- _TASK DESCRIPTION_:
Even if the data beneath seems repetitive, write it all out again exactly.

- _GIVEN MATERIAL_:

+ + + + + + +

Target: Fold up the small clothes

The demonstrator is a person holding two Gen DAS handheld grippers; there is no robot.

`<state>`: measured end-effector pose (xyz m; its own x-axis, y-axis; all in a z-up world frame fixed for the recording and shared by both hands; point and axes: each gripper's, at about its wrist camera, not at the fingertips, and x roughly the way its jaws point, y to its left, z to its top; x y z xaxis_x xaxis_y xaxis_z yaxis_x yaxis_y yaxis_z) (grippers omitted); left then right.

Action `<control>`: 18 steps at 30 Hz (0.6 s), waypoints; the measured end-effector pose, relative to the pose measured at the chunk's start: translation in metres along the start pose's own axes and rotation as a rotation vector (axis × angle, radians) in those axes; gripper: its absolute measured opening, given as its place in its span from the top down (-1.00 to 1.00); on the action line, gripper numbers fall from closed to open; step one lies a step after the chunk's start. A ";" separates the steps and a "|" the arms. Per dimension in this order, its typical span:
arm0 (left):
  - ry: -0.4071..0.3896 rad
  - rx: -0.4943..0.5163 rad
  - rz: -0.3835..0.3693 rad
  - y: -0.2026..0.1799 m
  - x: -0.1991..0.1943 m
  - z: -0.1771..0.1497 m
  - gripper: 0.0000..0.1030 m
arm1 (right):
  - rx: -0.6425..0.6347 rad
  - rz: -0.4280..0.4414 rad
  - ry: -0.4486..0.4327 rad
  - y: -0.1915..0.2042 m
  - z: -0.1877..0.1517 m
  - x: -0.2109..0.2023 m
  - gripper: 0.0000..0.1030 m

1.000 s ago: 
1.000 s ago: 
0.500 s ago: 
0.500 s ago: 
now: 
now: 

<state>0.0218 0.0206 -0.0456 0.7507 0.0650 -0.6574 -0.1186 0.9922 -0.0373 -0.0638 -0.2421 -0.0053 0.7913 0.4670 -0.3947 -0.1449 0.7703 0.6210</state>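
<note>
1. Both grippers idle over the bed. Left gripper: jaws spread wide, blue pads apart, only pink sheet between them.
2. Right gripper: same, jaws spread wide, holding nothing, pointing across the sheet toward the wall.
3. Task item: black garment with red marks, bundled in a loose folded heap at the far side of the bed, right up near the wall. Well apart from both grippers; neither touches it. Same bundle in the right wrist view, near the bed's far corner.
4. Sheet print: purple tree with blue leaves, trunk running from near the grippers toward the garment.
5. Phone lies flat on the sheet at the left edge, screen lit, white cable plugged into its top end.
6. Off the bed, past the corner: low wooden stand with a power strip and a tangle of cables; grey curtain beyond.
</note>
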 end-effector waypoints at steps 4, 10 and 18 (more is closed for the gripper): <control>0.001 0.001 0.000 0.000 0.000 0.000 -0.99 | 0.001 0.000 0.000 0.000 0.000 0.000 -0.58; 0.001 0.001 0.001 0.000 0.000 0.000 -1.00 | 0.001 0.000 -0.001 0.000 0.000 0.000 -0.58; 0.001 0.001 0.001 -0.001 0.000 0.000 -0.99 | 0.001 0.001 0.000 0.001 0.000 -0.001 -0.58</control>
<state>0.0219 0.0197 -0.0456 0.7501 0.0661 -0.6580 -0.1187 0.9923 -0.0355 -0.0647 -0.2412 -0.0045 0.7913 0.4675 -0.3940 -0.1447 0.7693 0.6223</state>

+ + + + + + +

- _EXERCISE SOLUTION_:
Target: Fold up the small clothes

The demonstrator is a person holding two Gen DAS handheld grippers; there is no robot.

`<state>`: measured end-effector pose (xyz m; its own x-axis, y-axis; all in a z-up world frame fixed for the recording and shared by both hands; point and axes: each gripper's, at about its wrist camera, not at the fingertips, and x roughly the way its jaws point, y to its left, z to its top; x y z xaxis_x xaxis_y xaxis_z yaxis_x yaxis_y yaxis_z) (grippers omitted); left then right.

Action `<control>`: 18 steps at 30 Hz (0.6 s), waypoints; the measured end-effector pose, relative to the pose measured at the chunk's start: translation in metres along the start pose's own axes and rotation as a rotation vector (axis × angle, radians) in those axes; gripper: its absolute measured opening, given as its place in its span from the top down (-1.00 to 1.00); on the action line, gripper numbers fall from closed to open; step one lies a step after the chunk's start. A ";" separates the steps and a "|" the arms. Per dimension in this order, its typical span:
arm0 (left):
  - ry: -0.4071..0.3896 rad
  - rx: -0.4943..0.5163 rad
  - rz: -0.3835..0.3693 rad
  - y: -0.2026..0.1799 m
  - x: -0.1991..0.1943 m
  - z: -0.1771..0.1497 m
  - gripper: 0.0000..0.1030 m
arm1 (right):
  - rx: -0.6425..0.6347 rad
  - rz: -0.4280..0.4414 rad
  - ry: -0.4486..0.4327 rad
  - y: -0.1915..0.2042 m
  - z: -0.1877..0.1517 m
  - x: -0.2109..0.2023 m
  - gripper: 0.0000..0.1030 m

1.000 s ago: 
1.000 s ago: 
0.500 s ago: 
0.500 s ago: 
now: 
now: 

<state>0.0218 0.0206 -0.0456 0.7507 0.0650 -0.6574 -0.1186 0.9922 -0.0373 -0.0638 -0.2421 -0.0053 0.7913 0.4670 -0.3947 -0.1449 0.7703 0.6210</state>
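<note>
1. Both grippers idle over the bed. Left gripper: jaws spread wide, blue pads apart, only pink sheet between them.
2. Right gripper: same, jaws spread wide, holding nothing, pointing across the sheet toward the wall.
3. Task item: black garment with red marks, bundled in a loose folded heap at the far side of the bed, right up near the wall. Well apart from both grippers; neither touches it. Same bundle in the right wrist view, near the bed's far corner.
4. Sheet print: purple tree with blue leaves, trunk running from near the grippers toward the garment.
5. Phone lies flat on the sheet at the left edge, screen lit, white cable plugged into its top end.
6. Off the bed, past the corner: low wooden stand with a power strip and a tangle of cables; grey curtain beyond.
</note>
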 end-effector waypoints at steps 4, 10 and 18 (more is closed for the gripper): <control>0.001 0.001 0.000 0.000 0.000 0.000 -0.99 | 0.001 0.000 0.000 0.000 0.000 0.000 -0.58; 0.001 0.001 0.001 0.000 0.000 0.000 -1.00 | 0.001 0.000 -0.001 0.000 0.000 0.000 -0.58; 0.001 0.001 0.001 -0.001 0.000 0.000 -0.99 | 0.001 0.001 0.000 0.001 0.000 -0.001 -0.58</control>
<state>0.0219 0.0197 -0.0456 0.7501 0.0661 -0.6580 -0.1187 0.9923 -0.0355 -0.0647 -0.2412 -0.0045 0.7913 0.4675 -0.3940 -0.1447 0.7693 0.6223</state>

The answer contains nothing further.